It's been three days since the baby's birth and my hospitalisation. My stats regulated throughout the night hours after my panic attack and I was lucky to be discharged the next day.

Liam has been so kind as to move in with me until I find my groove again. He has truly been a great support and an ease to mom's conscience of leaving her darling daughter alone, because she has to meet with dad for business in Sydney as well.

For the determined woman she is, I'm shocked that Liam could persuade her into leaving me in his capable hands. A mother like son is probably the best way to map out their mannerism. They can be equally persuasive, so indeed it should not be a shock in the least.
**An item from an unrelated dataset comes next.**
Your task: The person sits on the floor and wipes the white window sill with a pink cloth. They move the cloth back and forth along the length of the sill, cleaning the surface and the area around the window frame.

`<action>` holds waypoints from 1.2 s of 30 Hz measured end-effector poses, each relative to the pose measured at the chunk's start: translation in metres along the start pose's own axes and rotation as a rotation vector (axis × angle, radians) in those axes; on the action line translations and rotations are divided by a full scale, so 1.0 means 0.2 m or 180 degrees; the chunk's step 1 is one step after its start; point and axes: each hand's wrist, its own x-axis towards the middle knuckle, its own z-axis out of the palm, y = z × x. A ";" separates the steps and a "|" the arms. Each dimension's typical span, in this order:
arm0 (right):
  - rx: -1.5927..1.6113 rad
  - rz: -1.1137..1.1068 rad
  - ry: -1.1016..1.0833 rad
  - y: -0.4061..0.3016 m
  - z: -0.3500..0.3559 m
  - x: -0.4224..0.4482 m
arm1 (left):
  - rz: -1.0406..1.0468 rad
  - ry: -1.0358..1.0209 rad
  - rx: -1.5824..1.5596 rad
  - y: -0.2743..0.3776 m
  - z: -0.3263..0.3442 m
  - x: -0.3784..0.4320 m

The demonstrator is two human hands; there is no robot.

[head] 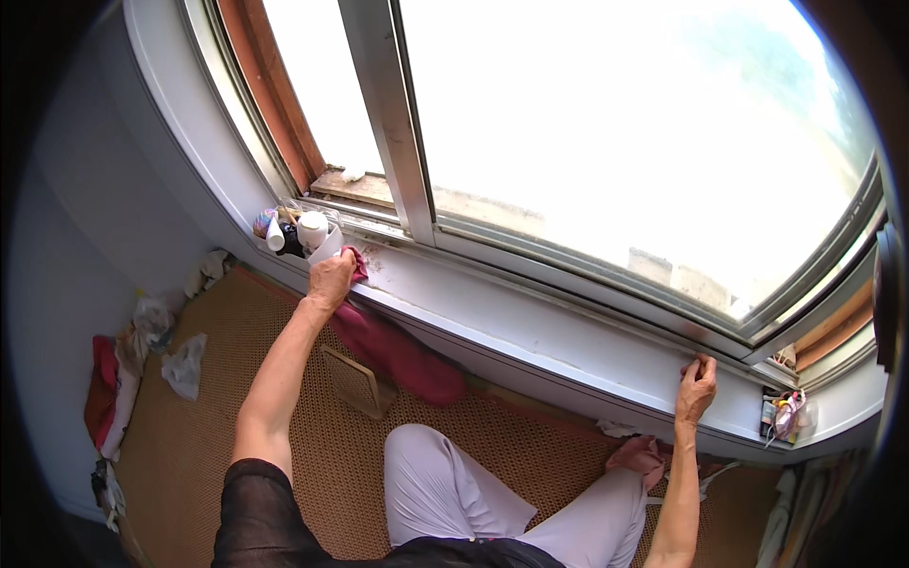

The true hardship, other than my medical status at the moment, that weighs heavily down upon my heart is the absence of Noah, my husband. I haven't seen him since that morning in the hospital next to Amia and their daughter.

The image of them imprinted in my brain gives me a constant headache fueled by my anger, one so bad that I just want to start breaking stuff around me to release some of the tension bottled up in my body.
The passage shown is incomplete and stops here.